Collected data:
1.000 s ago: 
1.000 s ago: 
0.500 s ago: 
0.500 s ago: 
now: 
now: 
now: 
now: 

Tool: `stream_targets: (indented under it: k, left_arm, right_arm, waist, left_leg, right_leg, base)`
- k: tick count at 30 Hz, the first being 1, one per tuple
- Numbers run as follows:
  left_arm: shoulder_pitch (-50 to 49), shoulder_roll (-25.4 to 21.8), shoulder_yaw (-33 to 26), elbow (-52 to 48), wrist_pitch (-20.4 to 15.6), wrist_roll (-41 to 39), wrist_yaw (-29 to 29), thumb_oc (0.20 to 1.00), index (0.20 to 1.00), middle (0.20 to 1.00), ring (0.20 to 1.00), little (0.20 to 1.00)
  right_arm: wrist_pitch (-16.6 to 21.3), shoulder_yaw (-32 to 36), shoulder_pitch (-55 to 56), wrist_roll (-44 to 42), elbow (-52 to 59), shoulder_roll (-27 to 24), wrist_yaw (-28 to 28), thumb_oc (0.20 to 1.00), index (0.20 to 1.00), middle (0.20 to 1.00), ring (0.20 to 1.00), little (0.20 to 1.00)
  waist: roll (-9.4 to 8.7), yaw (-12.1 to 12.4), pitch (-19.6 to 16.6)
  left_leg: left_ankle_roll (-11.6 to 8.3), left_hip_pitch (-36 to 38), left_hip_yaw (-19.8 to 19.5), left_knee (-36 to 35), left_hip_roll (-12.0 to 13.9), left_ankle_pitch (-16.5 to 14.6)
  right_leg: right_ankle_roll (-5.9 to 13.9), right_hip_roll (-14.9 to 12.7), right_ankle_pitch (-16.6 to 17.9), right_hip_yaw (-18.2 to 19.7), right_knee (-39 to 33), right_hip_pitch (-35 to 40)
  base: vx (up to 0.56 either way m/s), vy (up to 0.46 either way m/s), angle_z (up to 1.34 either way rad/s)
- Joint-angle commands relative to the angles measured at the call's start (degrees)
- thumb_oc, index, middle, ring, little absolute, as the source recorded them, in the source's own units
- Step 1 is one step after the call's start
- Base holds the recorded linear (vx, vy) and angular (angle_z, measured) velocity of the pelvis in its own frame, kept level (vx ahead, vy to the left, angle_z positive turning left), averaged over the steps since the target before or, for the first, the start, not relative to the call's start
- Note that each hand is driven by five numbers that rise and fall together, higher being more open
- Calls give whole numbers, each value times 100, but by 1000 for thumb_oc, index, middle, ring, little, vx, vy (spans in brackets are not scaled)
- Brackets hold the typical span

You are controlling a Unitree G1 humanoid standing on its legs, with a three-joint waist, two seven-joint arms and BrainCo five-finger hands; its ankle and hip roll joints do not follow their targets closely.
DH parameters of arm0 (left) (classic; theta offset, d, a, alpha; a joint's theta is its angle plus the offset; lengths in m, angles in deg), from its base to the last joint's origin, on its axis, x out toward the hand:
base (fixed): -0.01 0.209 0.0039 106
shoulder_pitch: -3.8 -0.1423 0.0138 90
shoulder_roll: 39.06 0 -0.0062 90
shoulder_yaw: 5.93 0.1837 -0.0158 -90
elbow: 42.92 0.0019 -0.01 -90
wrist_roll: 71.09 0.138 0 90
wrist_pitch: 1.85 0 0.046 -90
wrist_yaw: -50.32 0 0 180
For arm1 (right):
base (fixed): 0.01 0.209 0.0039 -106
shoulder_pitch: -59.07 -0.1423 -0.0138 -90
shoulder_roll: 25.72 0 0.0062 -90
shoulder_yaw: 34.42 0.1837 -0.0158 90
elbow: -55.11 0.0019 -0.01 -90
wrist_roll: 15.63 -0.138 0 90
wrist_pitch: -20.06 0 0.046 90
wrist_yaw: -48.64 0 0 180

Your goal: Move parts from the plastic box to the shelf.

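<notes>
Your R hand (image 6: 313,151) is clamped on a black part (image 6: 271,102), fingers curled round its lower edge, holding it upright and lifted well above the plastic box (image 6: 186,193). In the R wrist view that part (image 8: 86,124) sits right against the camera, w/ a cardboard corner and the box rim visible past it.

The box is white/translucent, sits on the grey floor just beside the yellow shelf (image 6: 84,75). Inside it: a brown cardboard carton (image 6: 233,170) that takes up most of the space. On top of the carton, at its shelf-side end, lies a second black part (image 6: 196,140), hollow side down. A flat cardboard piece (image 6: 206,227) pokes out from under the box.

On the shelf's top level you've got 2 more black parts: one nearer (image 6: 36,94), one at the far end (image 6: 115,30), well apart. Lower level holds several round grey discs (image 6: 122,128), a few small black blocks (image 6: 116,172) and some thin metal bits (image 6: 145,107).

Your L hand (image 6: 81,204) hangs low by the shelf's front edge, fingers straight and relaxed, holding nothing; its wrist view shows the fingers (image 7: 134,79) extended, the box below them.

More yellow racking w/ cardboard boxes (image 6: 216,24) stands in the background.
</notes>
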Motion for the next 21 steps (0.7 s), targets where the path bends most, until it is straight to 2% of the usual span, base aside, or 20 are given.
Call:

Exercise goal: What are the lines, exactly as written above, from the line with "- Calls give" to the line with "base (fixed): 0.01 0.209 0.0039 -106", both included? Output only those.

Answer to the problem:
- Calls give whole numbers, each value times 100, but by 1000 for thumb_oc, index, middle, ring, little, vx, vy (spans in brackets are not scaled)
- Brackets hold the typical span

You are controlling a Unitree G1 humanoid standing on its legs, with a three-joint waist, two seven-joint arms and BrainCo five-finger hands; its ankle and hip roll joints do not follow their targets closely.
DH parameters of arm0 (left) (classic; theta offset, d, a, alpha; a joint's theta is its angle plus the offset; lengths in m, angles in deg), from its base to the last joint's origin, on its axis, x out toward the hand:
base (fixed): -0.01 0.209 0.0039 106
shoulder_pitch: -3.8 -0.1423 0.0138 90
shoulder_roll: 39.06 0 -0.0062 90
shoulder_yaw: 5.93 0.1837 -0.0158 -90
elbow: 42.92 0.0019 -0.01 -90
wrist_roll: 71.09 0.138 0 90
wrist_pitch: 1.85 0 0.046 -90
wrist_yaw: -50.32 0 0 180
For arm1 (right):
base (fixed): 0.01 0.209 0.0039 -106

What was requested is fully covered by this answer.